Henrietta continues to pop out huge eggs - but it's not because of the weather, season or what she's been eating.
The brown shaver owned by Wayne Le Grice first laid a whopper in April, and has laid five in a row of the same size since.
After the first large egg, Mr Le Grice said she hadn't laid for five or six days but then she laid a monster.
"She really dropped a bomb."
Before her run of unusually large eggs, Mr Le Grice said Henrietta usually laid relatively normal-sized eggs for a brown shaver.
Kerry Mulqueen, senior executive technical officer at the The Egg Producers Federation NZ, said factors such as feed and weather were unlikely to affect the size of the hen's eggs.

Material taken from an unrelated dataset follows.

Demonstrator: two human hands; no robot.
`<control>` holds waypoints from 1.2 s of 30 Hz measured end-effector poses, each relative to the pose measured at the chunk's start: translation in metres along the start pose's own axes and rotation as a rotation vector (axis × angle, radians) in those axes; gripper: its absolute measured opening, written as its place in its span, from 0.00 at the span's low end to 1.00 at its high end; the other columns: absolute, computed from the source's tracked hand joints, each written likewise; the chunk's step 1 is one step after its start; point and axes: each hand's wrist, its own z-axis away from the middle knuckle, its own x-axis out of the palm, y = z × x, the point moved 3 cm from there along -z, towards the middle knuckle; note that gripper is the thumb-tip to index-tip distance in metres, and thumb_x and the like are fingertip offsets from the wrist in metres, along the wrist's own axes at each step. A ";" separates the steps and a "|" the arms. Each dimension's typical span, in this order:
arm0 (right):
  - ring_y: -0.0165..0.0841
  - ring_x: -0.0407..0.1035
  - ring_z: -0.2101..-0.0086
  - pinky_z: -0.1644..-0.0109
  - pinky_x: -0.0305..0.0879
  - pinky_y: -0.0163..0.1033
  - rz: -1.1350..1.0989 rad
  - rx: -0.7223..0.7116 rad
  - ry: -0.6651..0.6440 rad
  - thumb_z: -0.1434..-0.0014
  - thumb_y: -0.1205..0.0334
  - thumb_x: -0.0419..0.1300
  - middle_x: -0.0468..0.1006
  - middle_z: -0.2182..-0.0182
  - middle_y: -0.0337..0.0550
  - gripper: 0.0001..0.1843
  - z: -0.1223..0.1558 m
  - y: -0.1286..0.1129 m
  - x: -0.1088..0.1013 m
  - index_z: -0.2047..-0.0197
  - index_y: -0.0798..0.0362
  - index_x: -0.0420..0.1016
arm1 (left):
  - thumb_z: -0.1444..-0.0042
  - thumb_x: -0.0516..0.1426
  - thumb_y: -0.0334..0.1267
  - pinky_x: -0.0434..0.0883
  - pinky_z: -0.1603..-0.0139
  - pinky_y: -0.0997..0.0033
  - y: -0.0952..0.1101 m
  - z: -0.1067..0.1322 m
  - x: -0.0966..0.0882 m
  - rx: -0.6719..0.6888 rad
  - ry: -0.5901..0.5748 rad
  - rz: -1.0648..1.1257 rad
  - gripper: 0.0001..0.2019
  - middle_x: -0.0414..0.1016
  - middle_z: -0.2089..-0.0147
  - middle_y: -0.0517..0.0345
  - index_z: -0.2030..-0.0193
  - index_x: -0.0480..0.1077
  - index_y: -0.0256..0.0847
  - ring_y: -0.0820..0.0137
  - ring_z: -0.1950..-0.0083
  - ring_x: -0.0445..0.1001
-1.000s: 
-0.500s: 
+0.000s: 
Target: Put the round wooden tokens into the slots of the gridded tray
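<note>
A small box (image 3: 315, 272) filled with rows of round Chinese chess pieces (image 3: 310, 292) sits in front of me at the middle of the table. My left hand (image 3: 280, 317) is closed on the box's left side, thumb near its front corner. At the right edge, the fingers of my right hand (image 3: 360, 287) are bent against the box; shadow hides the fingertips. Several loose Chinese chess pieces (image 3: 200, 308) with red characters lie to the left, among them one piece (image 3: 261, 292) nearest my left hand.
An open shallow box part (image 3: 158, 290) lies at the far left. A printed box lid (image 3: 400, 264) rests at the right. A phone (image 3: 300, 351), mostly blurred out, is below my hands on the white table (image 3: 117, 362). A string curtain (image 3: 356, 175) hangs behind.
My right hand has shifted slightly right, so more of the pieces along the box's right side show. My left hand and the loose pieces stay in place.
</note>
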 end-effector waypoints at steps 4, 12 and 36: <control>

"It's more to do with the age of the hen. The older they get the bigger the eggs," he said.
But then there's the situation where the eggs are double-yolkers - then it is simply because there is a "bigger mass" for the albumin (outer layer or egg white) to cover.
Despite hens being genetically predisposed to producing single-yolked eggs, sometimes younger hens can have a few double-yolkers, before returning to single-yoked eggs.
"Something has upset the timing of the release," he said. "But then it comes back to normal process.
"I wouldn't expect it [Henrietta's large-egg laying] to keep on going - but it is a biological machine so we can't always say," he said.
Although Henrietta's eggs are big for a chicken, the Guinness Book of World Records won't be making any additions with her exploits.
The "largest egg from a bird" is still the work of a Swedish ostrich that laid a five-pounder (2.2kg) in 2008.
There is no category for the largest chicken egg.